**GOAL OF THE EXERCISE:** Only the count is expected: the number of lines below that contain "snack".

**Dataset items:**
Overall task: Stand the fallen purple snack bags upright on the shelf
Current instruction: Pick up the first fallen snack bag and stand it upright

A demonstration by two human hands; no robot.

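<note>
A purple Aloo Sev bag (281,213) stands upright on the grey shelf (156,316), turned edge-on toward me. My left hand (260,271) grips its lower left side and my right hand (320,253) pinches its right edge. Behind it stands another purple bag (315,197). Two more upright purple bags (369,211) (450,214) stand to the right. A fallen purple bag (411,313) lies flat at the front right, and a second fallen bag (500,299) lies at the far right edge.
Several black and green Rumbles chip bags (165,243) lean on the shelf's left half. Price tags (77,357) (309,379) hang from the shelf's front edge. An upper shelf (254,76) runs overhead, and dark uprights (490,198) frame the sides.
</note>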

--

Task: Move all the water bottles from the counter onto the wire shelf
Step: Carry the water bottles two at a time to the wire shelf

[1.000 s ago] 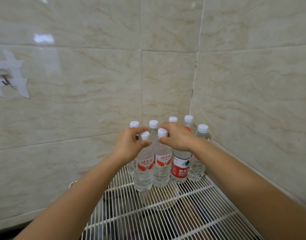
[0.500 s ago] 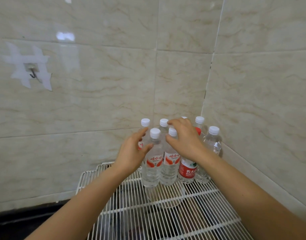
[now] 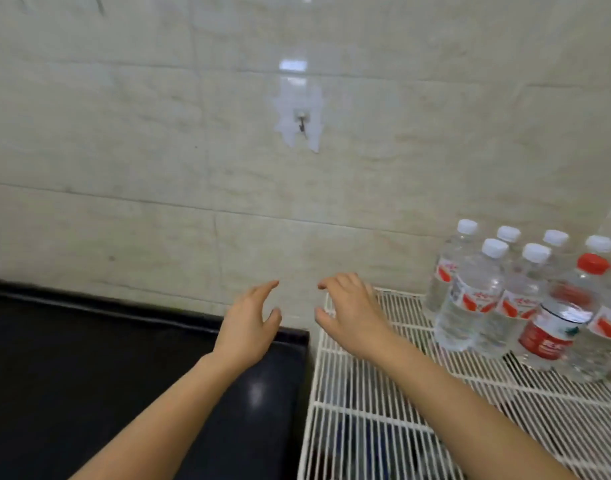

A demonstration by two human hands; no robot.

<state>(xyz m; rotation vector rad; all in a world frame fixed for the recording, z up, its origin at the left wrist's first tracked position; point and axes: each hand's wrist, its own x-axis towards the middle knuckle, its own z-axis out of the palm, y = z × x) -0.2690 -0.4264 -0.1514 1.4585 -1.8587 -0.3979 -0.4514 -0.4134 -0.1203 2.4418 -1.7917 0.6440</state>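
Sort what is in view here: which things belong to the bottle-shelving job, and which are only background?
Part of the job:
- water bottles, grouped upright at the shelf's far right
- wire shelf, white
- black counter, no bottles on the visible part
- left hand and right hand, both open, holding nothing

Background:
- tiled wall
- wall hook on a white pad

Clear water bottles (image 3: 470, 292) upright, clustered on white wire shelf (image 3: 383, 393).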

**TASK OUTPUT:** 2